* _Task directions_:
How many lines in the entries below include the string "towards"? Answer with the number only.

-- Data for the task follows --

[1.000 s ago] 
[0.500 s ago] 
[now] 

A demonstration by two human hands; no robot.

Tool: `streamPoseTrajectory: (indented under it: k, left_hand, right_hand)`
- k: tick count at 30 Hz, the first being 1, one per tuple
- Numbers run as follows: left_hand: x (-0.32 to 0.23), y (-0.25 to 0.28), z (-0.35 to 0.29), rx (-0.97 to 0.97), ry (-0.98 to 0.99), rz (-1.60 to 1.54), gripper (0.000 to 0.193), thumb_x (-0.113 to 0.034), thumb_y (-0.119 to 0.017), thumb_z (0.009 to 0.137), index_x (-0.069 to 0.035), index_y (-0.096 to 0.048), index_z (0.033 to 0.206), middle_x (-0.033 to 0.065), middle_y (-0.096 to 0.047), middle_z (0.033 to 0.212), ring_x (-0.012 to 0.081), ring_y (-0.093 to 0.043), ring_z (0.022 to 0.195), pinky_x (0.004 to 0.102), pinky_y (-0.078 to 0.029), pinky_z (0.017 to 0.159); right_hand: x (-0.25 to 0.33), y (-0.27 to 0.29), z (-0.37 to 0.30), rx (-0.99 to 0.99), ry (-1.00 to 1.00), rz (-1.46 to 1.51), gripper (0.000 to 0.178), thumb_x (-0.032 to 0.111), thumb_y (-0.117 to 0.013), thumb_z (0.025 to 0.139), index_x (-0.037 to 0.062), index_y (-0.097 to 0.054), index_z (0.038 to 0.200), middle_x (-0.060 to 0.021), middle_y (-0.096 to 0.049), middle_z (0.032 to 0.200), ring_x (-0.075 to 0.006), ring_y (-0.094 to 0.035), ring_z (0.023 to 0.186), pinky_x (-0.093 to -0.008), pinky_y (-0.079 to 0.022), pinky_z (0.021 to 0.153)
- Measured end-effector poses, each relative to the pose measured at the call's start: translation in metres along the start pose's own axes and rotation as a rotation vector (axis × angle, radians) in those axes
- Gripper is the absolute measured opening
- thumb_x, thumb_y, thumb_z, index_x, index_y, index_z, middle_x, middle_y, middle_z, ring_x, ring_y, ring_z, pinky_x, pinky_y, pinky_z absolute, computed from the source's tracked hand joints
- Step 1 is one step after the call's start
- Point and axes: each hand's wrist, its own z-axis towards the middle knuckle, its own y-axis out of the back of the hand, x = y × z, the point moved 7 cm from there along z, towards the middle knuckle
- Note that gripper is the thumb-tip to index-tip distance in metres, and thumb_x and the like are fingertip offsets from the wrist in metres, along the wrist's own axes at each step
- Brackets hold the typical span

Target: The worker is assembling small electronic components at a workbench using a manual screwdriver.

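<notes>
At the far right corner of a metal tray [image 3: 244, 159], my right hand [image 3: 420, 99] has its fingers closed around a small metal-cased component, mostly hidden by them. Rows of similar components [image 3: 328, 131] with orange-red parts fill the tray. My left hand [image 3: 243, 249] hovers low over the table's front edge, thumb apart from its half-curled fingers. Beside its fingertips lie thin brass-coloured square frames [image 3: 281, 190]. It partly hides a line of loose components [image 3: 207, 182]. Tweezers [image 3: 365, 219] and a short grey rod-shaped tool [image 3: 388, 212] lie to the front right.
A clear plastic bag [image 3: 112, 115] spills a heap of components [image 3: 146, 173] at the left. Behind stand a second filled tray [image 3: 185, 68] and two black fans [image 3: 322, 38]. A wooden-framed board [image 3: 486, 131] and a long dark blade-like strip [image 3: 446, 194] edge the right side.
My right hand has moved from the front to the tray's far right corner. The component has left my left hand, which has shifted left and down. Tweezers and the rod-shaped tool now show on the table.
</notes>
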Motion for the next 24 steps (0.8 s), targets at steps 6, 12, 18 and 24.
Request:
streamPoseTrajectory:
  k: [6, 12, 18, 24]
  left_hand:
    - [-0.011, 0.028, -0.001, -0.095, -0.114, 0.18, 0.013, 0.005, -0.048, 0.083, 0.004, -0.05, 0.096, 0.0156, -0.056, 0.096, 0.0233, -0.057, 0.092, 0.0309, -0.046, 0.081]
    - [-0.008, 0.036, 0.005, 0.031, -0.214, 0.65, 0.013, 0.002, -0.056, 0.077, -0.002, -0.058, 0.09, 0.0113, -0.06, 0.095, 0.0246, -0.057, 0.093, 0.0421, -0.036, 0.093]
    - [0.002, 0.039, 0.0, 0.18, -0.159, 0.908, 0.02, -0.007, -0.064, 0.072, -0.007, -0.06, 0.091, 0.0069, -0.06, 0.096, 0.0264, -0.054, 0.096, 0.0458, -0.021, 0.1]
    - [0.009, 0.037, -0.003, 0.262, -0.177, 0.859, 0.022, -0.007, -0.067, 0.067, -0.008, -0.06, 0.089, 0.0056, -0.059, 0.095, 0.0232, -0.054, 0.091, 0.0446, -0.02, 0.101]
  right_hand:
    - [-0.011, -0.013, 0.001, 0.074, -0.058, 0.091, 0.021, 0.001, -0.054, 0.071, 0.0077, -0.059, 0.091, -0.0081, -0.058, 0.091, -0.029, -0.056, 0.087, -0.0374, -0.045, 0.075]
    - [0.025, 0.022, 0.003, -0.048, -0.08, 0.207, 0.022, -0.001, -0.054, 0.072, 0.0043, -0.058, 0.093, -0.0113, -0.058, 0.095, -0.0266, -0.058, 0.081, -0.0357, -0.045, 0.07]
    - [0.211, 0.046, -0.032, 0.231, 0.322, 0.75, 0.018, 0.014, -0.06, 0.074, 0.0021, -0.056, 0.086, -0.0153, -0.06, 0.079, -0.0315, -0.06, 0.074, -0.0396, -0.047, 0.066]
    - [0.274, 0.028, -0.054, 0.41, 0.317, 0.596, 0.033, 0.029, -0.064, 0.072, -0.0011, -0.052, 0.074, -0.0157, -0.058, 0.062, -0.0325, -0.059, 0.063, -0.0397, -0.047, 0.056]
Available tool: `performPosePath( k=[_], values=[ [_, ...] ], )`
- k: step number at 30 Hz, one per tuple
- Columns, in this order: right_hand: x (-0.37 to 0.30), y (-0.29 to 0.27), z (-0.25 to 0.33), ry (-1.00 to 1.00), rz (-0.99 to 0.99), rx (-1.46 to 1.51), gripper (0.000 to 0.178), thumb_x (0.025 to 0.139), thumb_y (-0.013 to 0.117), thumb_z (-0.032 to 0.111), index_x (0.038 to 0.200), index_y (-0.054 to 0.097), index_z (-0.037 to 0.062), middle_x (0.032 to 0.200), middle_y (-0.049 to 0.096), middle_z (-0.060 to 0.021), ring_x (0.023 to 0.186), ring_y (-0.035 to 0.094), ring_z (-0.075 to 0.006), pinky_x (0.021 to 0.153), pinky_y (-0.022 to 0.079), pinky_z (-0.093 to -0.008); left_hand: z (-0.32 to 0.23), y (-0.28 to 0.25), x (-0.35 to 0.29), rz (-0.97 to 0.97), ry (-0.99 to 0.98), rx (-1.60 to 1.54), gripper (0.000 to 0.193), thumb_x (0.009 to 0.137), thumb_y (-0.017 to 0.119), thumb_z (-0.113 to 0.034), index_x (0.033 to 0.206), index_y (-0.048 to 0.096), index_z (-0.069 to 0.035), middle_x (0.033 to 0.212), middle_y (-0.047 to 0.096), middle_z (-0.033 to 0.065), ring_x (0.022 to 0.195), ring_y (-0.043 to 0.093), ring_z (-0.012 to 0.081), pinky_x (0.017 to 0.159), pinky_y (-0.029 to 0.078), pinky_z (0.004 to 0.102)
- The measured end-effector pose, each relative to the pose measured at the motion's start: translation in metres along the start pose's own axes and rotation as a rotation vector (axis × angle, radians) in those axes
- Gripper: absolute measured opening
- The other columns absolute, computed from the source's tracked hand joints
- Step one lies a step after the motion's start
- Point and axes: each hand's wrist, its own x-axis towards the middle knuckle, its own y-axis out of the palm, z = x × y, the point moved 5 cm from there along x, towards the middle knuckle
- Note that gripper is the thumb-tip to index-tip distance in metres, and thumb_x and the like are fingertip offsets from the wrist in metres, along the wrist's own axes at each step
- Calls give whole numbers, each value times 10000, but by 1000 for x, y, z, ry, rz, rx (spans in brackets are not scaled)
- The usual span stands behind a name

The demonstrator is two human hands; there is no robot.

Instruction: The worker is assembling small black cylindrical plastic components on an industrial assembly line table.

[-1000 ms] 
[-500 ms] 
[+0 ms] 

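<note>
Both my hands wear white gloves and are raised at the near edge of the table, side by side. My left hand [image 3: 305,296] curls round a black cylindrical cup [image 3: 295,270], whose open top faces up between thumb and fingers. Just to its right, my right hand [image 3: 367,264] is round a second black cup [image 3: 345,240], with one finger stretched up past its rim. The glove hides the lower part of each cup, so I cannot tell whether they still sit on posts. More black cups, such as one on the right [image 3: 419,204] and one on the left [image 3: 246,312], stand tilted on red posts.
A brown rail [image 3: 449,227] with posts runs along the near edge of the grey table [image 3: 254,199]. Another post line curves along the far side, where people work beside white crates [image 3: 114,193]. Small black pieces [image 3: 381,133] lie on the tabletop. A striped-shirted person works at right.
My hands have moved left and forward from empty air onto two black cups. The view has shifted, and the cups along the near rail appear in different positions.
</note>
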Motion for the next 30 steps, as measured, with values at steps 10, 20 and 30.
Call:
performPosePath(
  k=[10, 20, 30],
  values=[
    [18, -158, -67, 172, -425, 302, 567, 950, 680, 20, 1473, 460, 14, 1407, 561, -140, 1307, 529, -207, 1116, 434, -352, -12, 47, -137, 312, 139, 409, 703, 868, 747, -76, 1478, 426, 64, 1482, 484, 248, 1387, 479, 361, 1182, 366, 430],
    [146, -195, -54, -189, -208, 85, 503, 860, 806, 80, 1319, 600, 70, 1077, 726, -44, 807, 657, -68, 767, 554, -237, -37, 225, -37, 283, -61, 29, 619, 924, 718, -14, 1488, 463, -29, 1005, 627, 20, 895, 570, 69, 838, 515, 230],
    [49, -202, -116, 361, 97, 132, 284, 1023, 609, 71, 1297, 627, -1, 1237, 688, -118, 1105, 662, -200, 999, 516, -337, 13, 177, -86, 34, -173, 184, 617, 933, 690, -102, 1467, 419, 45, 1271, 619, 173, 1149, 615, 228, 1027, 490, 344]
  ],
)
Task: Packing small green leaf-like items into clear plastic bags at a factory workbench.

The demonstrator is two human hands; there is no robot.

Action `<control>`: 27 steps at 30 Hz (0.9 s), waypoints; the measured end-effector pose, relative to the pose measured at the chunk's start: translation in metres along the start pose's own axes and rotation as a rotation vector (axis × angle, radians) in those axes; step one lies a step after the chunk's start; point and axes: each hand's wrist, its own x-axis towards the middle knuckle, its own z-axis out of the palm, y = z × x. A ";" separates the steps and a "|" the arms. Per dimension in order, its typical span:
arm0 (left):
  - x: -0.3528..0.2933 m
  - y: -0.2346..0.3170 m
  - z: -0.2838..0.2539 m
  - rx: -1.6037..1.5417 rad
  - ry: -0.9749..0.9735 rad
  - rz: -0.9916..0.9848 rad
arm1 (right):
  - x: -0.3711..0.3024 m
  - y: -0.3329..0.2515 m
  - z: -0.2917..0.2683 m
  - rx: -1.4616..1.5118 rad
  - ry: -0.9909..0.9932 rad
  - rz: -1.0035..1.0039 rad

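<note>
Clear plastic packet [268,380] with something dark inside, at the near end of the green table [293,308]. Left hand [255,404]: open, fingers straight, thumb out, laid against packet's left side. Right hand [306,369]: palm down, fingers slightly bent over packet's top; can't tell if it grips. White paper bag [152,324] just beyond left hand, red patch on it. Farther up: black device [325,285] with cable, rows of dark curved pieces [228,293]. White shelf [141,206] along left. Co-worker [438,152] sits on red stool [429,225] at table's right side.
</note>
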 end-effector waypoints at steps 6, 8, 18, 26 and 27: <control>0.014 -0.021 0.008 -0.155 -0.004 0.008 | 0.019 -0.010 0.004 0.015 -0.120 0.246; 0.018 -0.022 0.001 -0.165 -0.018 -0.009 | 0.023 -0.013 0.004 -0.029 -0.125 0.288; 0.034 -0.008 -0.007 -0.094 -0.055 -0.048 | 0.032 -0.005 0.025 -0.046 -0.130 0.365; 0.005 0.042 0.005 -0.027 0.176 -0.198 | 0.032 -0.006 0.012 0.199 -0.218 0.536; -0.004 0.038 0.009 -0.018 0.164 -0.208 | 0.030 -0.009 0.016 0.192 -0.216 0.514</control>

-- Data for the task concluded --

* _Problem solution_:
3